(REQUIRED ACTION) Every line of the material has to be retyped exactly.

(PROVIDED MATERIAL)
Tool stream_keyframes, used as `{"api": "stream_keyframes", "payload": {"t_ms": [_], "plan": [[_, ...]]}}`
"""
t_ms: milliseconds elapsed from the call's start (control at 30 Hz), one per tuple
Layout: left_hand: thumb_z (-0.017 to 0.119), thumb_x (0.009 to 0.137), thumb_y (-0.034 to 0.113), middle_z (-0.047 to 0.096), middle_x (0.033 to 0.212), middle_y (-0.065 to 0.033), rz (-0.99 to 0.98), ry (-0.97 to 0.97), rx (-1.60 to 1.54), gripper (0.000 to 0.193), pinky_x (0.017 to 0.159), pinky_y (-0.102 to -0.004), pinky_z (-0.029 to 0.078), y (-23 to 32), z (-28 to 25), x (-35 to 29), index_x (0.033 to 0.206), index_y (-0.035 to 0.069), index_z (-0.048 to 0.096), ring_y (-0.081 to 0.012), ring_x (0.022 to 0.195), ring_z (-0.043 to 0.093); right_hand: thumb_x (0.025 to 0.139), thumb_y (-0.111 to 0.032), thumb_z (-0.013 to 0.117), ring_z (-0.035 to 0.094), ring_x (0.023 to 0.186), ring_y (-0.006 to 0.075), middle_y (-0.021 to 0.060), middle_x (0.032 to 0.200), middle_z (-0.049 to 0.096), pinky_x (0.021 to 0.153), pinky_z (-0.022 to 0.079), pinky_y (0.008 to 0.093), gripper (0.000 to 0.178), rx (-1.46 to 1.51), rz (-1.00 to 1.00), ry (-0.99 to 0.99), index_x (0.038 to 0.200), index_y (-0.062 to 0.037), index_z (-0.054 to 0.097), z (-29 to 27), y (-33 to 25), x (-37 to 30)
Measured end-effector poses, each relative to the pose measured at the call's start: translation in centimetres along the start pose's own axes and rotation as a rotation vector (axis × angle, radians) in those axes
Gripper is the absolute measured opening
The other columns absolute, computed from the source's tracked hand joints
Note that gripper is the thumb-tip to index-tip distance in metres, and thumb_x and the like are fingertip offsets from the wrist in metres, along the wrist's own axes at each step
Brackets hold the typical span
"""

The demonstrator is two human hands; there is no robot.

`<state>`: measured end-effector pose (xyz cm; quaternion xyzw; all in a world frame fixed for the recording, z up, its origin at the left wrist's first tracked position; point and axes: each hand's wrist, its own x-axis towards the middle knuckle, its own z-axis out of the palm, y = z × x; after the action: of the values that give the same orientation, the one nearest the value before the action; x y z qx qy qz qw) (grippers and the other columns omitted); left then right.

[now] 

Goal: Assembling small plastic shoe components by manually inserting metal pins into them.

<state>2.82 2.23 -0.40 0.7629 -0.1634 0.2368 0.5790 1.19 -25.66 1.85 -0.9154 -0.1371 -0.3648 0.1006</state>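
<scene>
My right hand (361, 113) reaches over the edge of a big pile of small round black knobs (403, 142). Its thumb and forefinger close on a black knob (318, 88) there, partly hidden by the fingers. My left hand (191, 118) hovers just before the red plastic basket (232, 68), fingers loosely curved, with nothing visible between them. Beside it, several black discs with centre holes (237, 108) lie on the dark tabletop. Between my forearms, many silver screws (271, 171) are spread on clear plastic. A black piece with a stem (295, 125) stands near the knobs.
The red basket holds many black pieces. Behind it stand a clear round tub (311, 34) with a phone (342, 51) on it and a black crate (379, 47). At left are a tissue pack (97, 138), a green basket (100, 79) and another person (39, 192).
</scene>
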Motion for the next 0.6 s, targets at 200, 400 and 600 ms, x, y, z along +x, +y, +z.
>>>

(RESPONSE AREA)
Tool stream_keyframes, used as `{"api": "stream_keyframes", "payload": {"t_ms": [_], "plan": [[_, ...]]}}`
"""
t_ms: milliseconds elapsed from the call's start (control at 30 Hz), one per tuple
Layout: left_hand: thumb_z (-0.017 to 0.119), thumb_x (0.009 to 0.137), thumb_y (-0.034 to 0.113), middle_z (-0.047 to 0.096), middle_x (0.033 to 0.212), middle_y (-0.065 to 0.033), rz (-0.99 to 0.98), ry (-0.97 to 0.97), rx (-1.60 to 1.54), gripper (0.000 to 0.193), pinky_x (0.017 to 0.159), pinky_y (-0.102 to -0.004), pinky_z (-0.029 to 0.078), y (-23 to 32), z (-28 to 25), x (-35 to 29), index_x (0.033 to 0.206), index_y (-0.035 to 0.069), index_z (-0.048 to 0.096), ring_y (-0.081 to 0.012), ring_x (0.022 to 0.195), ring_z (-0.043 to 0.093); right_hand: thumb_x (0.025 to 0.139), thumb_y (-0.111 to 0.032), thumb_z (-0.013 to 0.117), ring_z (-0.035 to 0.094), ring_x (0.023 to 0.186), ring_y (-0.006 to 0.075), middle_y (-0.021 to 0.060), middle_x (0.032 to 0.200), middle_z (-0.049 to 0.096), pinky_x (0.021 to 0.153), pinky_z (-0.022 to 0.079), pinky_y (0.008 to 0.093), gripper (0.000 to 0.178), rx (-1.46 to 1.51), rz (-1.00 to 1.00), ry (-0.99 to 0.99), index_x (0.038 to 0.200), index_y (-0.062 to 0.037), index_z (-0.054 to 0.097), z (-29 to 27), y (-33 to 25), x (-37 to 30)
Measured end-effector poses, each relative to the pose measured at the call's start: translation in centimetres along the start pose's own axes and rotation as a rotation vector (axis × angle, radians) in those axes
Gripper is the absolute measured opening
The other columns absolute, computed from the source's tracked hand joints
Note that gripper is the thumb-tip to index-tip distance in metres, and thumb_x and the like are fingertip offsets from the wrist in metres, along the wrist's own axes at each step
Brackets hold the typical span
"""

The demonstrator is two human hands; there is no robot.

`<state>`: measured end-effector pose (xyz cm; quaternion xyzw; all in a world frame fixed for the recording, z up, its origin at the left wrist's first tracked position; point and axes: each hand's wrist, its own x-axis towards the middle knuckle, its own z-axis out of the palm, y = z × x; after the action: of the values that give the same orientation, the one nearest the value before the action; x y z qx qy qz qw) (grippers and the other columns omitted); left then right.

[now] 

Goal: Assembling small plastic shoe components by manually inserting metal pins into them.

<state>2.82 2.23 -0.40 0.7629 -0.1634 0.2368 0.5790 1.19 -25.66 1.85 -0.9154 -0.1371 -0.3648 0.1006</state>
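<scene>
My right hand (361, 113) reaches over the edge of a big pile of small round black knobs (403, 142). Its thumb and forefinger close on a black knob (318, 88) there, partly hidden by the fingers. My left hand (191, 118) hovers just before the red plastic basket (232, 68), fingers loosely curved, with nothing visible between them. Beside it, several black discs with centre holes (237, 108) lie on the dark tabletop. Between my forearms, many silver screws (271, 171) are spread on clear plastic. A black piece with a stem (295, 125) stands near the knobs.
The red basket holds many black pieces. Behind it stand a clear round tub (311, 34) with a phone (342, 51) on it and a black crate (379, 47). At left are a tissue pack (97, 138), a green basket (100, 79) and another person (39, 192).
</scene>
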Motion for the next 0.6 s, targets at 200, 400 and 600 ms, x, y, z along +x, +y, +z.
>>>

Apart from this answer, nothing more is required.